Metabolic stress such as hypoxia and nutrient starvation often leads to reduction of intracellular ATP levels, which are indicated by the activation of the AMP-activated kinase. Nutrient deprivation activates apoptosis in cultured cells if the cellular apoptotic machinery is intact.4,15 However, when apoptosis is inhibited by expression of anti-apoptotic Bcl-2 or by deficiency in proapoptotic Bax and Bak, nutrient deprivation leads to activation of autophagy enabling prolonged survival. Restoration of nutrients then allows recovery of normal cellular function.6 If metabolic stress persists and autophagy progresses unabated, this can lead ultimately to cell death.6 Inactivation of autophagy in these cells greatly exacerbates this nutrient deprivation-induced necrosis and inflammation.15 Interestingly, supplying a cell-permeable metabolic substrate, methyl pyruvate, can effectively reverse the deleterious consequences of autophagy inactivation.4 This strongly argues that one mechanism by which autophagy prolongs cell survival and limits cell death occurs mainly through providing metabolic substrates by recycling intracellular proteins and other components to maintain cellular energy homeostasis (Fig. 1).

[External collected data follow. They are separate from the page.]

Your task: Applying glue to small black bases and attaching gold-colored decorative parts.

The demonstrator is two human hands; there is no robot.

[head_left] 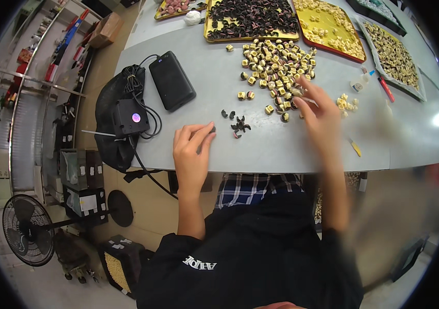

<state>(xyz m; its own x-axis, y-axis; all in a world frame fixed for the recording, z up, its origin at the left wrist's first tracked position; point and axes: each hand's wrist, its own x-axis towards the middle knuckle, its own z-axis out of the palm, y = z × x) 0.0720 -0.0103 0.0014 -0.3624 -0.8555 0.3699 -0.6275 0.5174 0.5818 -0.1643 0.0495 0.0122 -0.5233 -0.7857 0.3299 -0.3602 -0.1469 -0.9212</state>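
Note:
My left hand [190,150] rests at the table's near edge with its thumb and fingers pinched on a small black curved piece [213,129]. My right hand [318,106] is over the right side of a pile of small cream-and-black block-like pieces [277,63]. Its thumb and forefinger are apart, and a blurred olive-yellow piece [296,91] shows by the gap between them. Right of my left hand lies a small cluster of black curved pieces [240,125], one with a pink side. Several cream pieces [347,103] sit right of my right hand.
Along the back stand a yellow tray [253,38] of dark curved pieces, a red-rimmed tray [332,50] of cream pieces and a pale tray [419,92]. A black power bank [173,81] and cabled black box [131,117] lie left. A small bottle [357,83], red marker [385,89] and yellow-handled tool [355,148] lie right.

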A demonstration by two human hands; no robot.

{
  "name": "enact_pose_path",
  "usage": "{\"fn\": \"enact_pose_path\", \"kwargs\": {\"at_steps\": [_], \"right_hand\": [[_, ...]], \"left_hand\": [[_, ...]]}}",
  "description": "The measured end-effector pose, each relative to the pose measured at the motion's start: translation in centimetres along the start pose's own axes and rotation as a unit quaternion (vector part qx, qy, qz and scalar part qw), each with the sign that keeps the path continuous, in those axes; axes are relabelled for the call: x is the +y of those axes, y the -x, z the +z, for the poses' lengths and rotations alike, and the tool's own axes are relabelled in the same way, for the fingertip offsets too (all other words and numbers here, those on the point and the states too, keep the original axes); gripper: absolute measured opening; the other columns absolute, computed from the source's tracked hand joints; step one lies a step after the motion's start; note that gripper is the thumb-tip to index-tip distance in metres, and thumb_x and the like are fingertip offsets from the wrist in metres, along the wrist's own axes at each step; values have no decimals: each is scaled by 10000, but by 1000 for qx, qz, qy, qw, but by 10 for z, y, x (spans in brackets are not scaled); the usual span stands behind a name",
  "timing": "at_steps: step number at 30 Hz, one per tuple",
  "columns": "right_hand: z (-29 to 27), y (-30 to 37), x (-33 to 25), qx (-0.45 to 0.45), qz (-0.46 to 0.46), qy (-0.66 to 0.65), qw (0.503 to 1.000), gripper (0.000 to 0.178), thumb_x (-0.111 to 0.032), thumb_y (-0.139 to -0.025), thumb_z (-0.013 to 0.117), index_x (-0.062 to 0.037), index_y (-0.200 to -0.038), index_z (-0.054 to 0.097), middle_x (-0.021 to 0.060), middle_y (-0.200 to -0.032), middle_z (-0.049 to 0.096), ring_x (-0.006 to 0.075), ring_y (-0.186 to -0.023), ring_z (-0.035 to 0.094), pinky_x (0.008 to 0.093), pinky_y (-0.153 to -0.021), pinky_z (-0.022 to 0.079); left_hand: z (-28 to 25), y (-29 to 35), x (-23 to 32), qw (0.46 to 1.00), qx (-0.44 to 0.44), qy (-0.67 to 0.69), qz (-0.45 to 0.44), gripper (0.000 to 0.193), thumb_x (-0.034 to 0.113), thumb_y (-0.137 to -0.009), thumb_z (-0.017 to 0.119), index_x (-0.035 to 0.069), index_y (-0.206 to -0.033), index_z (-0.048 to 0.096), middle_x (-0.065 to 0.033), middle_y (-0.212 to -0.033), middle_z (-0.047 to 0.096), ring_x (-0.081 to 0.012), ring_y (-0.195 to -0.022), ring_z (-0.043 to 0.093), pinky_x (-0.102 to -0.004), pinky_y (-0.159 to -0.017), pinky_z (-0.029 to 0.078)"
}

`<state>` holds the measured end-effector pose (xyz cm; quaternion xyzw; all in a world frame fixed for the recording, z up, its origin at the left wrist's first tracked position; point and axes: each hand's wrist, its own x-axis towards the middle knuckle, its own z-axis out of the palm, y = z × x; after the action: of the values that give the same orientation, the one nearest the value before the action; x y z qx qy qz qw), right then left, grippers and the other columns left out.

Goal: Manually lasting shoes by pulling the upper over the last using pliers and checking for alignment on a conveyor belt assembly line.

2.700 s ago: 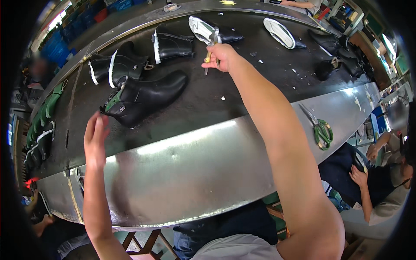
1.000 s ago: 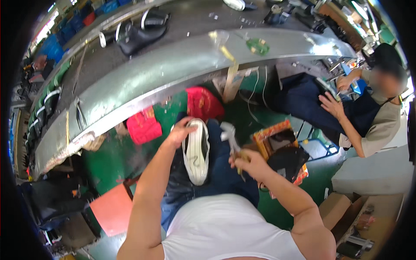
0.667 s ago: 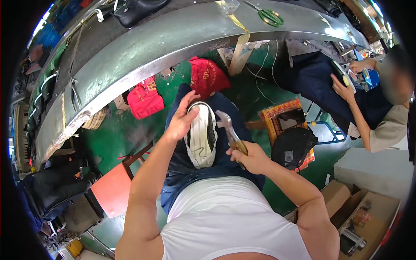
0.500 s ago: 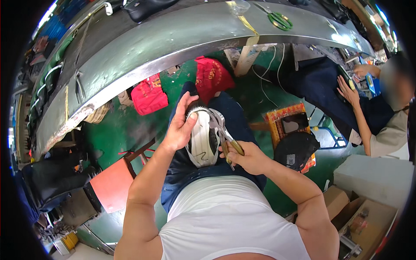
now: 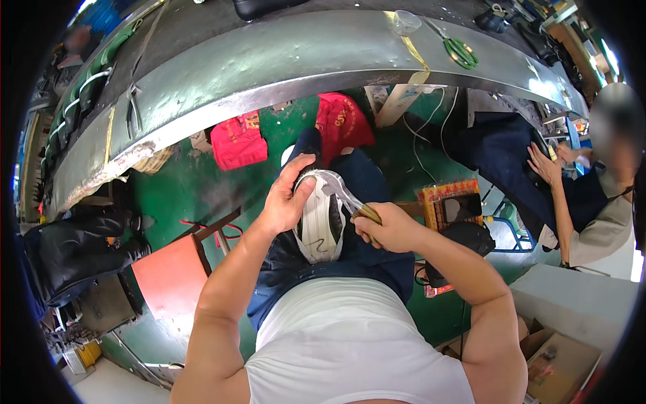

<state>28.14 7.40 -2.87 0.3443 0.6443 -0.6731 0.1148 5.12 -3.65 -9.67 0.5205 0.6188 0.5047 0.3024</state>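
A shoe in the making (image 5: 317, 232) rests on my lap, its pale underside facing up, with a dark curved line drawn near its near end. My left hand (image 5: 286, 202) is closed around the far left side of it, thumb pressed on the rim. In my right hand (image 5: 390, 225) are metal pincers (image 5: 344, 192) with yellowish handles, the fist wrapped around them. Their curved head lies against the far right rim of the shoe, by a strip of pale material. What exactly the jaws grip is too small to tell.
Beyond my knees runs a metal-edged bench (image 5: 269, 64) bearing green-handled scissors (image 5: 460, 52) and a clear cup (image 5: 406, 22). A red bag (image 5: 240, 141) lies below. An orange stool (image 5: 170, 276) stands left. At right, a co-worker (image 5: 599, 209) sits near a black phone (image 5: 462, 207).
The pincers' handles have come together in my right fist; before, they stood apart. My right hand has moved slightly up and right. The whole view has shifted a little.
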Motion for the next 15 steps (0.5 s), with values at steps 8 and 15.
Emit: {"fn": "enact_pose_path", "kwargs": {"at_steps": [8,15], "right_hand": [[42,-36,65,229,-242,103,937,200,-174,-957,607,25,-976,596,208,-861,662,372,-772,665,410,-702,518],[43,11,32,198,-119,216,949,211,-151,-938,604,35,-1033,577,251,-947,662,440,-889,643,460,-782,506]], "left_hand": [[-4,-1,-7,998,-11,60,18,415,21,-948,569,46,-1360,522,-118,-1433,503,-232,-1377,413,-349,-1149,285],[6,0,-4,985,33,154,-68,383,64,-939,641,38,-1315,573,-129,-1398,540,-224,-1294,497,-331,-1105,354]]}}
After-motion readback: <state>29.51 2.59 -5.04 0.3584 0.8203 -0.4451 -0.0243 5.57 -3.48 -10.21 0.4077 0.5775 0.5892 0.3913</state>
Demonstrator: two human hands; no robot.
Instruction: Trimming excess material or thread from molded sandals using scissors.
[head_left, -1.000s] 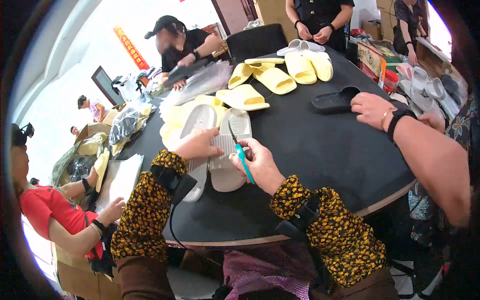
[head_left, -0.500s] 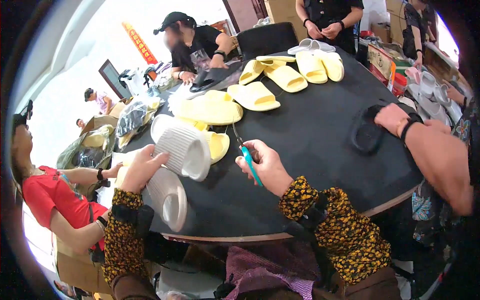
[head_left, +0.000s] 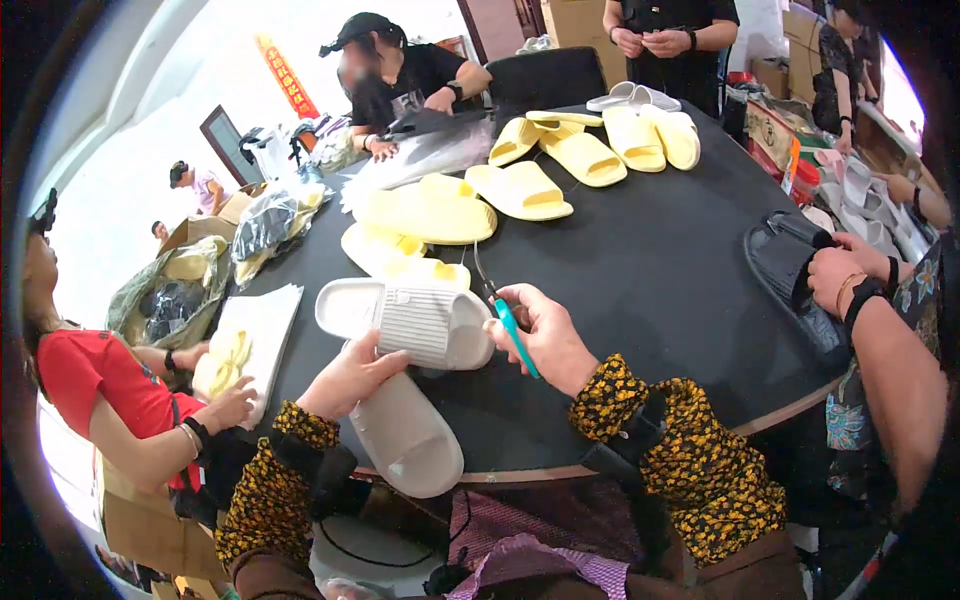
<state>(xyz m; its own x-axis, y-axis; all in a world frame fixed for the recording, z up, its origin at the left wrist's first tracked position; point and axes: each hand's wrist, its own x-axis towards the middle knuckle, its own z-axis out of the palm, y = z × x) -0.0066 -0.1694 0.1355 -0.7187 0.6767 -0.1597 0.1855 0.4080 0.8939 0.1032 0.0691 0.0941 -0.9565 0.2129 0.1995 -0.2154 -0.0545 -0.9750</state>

The Role of Autophagy in Mitochondria Quality Control and Degradation

Mitochondria are organelles where oxidative phosphorylation takes place. Under normal conditions mitochondria consume glucose metabolites and oxygen and produce the bulk of ATP required for cellular functions. A byproduct of oxidative phosphorylation is the production of reactive oxygen species (ROS) that can leak from mitochondria, particularly, damaged mitochondria. Chronic ROS exposure can result in oxidative damage to cellular proteins, lipids and nucleic acids.29 Mitochondria are also important regulators of apoptotic programmed cell death. Efflux of mitochondrial components such as cytochrome c and SMAC from the mitochondrial inter-membrane space triggers effector caspase activation and apoptosis.30 Mitochondrial dysfunction resulting from autophagy defect may thereby contribute in multiple ways to tumorigenesis. Moreover, ATP reduction and ROS induction are also major causes of necrosis that can promote cellular damage and inflammation, potentially influencing tumorigenesis (Fig. 1).31

In response to transient nutrient and oxygen fluctuations, mitochondrial function and number are adjusted accordingly to accommodate environmental changes. Autophagy may play a critical role in maintaining a pool of functional mitochondria through degration of defective mitochondria constantly at a low rate.32 Under chronic metabolic stress, particularly amino acid deficiency, mitochondria degradation accelerates. It appears that autophagy is the only process by which mitochondria are degraded.3234 Autophagy-deficient cells and organisms exhibit profound morphological as well as functional changes, including elevation of ROS production.18,3337 The accumulation of stressed mitochondria likely contributes to the DNA damage observed in the autophagy deficient cells under metabolic stress conditions, which in turn would increase chromosome instability.3,7 In addition, failure to adapt cellular metabolism machinery through autophagic degradation of mitochondria and ribosomes to achieve the new balance between energy consumption and production may further disrupt the cellular energy homeostasis. The potential role for autophagy in controlling the turnover of other organelles such as endoplasmic reticulum and peroxisomes may also limit oxidative damage under metabolic stress conditions.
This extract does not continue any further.